Kubernetes NodePort Practical - Hands-on Service Exposure Tutorial

Comprehensive hands-on tutorial for Kubernetes NodePort services covering deployment exposure, external access configuration, kubectl commands, YAML examples, and practical testing with Nginx deployment

NodePort Service Example

Download the YAML configuration files for the NodePort service example

Deploy the App

kubectl apply -f deploy-app.yaml

Applies the configuration from the YAML file to create the Nginx deployment.
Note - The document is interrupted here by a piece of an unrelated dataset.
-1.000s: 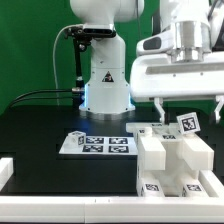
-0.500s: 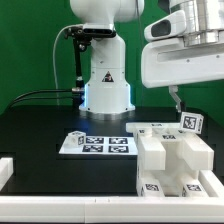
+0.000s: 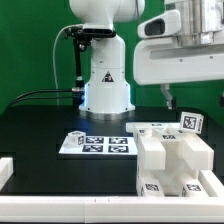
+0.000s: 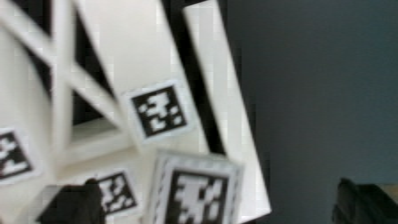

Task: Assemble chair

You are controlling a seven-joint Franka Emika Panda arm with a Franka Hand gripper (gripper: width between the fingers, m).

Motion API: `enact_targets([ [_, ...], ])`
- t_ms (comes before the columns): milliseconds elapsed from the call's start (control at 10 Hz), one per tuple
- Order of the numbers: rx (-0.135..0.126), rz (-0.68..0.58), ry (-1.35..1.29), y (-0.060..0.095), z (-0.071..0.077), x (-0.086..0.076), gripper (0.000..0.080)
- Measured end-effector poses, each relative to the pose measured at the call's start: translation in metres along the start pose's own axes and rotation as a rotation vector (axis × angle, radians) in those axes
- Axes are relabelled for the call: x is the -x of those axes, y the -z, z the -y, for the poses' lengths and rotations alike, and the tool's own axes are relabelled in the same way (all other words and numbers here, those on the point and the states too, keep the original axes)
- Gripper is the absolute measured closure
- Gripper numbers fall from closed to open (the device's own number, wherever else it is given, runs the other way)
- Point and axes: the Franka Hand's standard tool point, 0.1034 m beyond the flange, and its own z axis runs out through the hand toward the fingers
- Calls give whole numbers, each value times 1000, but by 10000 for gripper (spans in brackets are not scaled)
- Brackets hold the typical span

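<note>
The chair sits on the black tabletop at the exterior view's lower right. It is a blocky white cluster of slabs, with square black-and-white tags on its near faces. Behind it a tagged piece stands up, slightly tilted; whether it is joined to the block cannot be told. The marker board lies flat just beside the chair, toward the exterior view's left, in front of the robot base. A raised white border runs along the near edge of the tabletop. The gripper hangs above the chair and clear of it, partly cut off by the frame. One dark finger points down over the block's back edge without touching anything.

In the wrist view the chair fills half the picture as slanting white bars carrying several tags, somewhat blurred. The dark tabletop takes up the other half. The gripper has its jaws spread wide with nothing held. Its two dark fingertips show at opposite edges of the picture, with a tagged face of the chair seen below and between them.
</note>
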Motion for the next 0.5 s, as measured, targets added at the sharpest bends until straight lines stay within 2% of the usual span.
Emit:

Deploy the NodePort Service

kubectl apply -f nodeport.yaml

Creates a NodePort service to expose the deployment externally.

Get the Pods List

kubectl get pods -o wide

Lists all pods with additional details including IP addresses.

Get Node Information

kubectl get nodes -o wide

Displays node information including IP addresses for accessing the service.

Cleanup - Delete Service

kubectl delete -f nodeport.yaml

Deletes the NodePort service.

Cleanup - Delete Deployment

kubectl delete -f deploy-app.yaml

Deletes the Nginx deployment and its pods.

YAML Configuration Files

deploy-app.yaml

apiVersion: apps/v1
kind: Deployment
metadata:
  name: deploy-nginx
  labels:
    app: nginx
    env: prod
spec:
  replicas: 2
  revisionHistoryLimit: 3
  selector:
    matchLabels:
      app: nginx
      env: prod
  template:
    metadata:
      labels:
        app: nginx
        env: prod
    spec:
      containers:
      - name: nginx
        image: nginx:alpine
        ports:
        - containerPort: 80

Deployment Configuration Explanation:

Deployment Structure:
  • apiVersion: apps/v1 → Specifies the Kubernetes API version for Deployments
  • kind: Deployment → Defines this as a Deployment resource
  • metadata.name: deploy-nginx → Names the deployment "deploy-nginx"
  • metadata.labels → Adds labels for resource identification
Deployment Spec:
  • replicas: 2 → Creates 2 identical pod instances
  • revisionHistoryLimit: 3 → Keeps 3 old ReplicaSets for rollback
  • selector.matchLabels → Defines how the Deployment finds which Pods to manage
Pod Template:
  • template.metadata.labels → Labels applied to created Pods
  • containers → Defines the container specification
  • image: nginx:alpine → Uses the lightweight Alpine-based Nginx image
  • containerPort: 80 → Exposes port 80 for web traffic

nodeport.yaml

apiVersion: v1
kind: Service
metadata:
  name: svc-example
spec:
  type: NodePort
  selector:
    app: nginx
    env: prod
  ports:
  - nodePort: 32410
    protocol: TCP
    port: 80
    targetPort: 80

NodePort Service Configuration Explanation:

Service Structure:
  • apiVersion: v1 → Specifies the Kubernetes API version for Services
  • kind: Service → Defines this as a Service resource
  • metadata.name: svc-example → Names the service "svc-example"
Service Spec:
  • type: NodePort → Exposes the service on each Node's IP at a static port
  • selector → Identifies which Pods the service should target
  • app: nginx, env: prod → Matches Pods with these labels
Port Configuration:
  • nodePort: 32410 → The port exposed on each node (30000-32767 range)
  • protocol: TCP → The network protocol (TCP/UDP)
  • port: 80 → The port the service exposes internally
  • targetPort: 80 → The port on the Pods that the service forwards to
How It Works:

The NodePort service exposes your application externally by opening a specific port (32410) on each node in your cluster. Traffic arriving at any node's IP address on this port is forwarded to the service, which then routes it to one of the Pods matching the selector labels.

With Docker Desktop, you can access the service using localhost:32410. In a cloud environment, you would use any node's IP address with port 32410.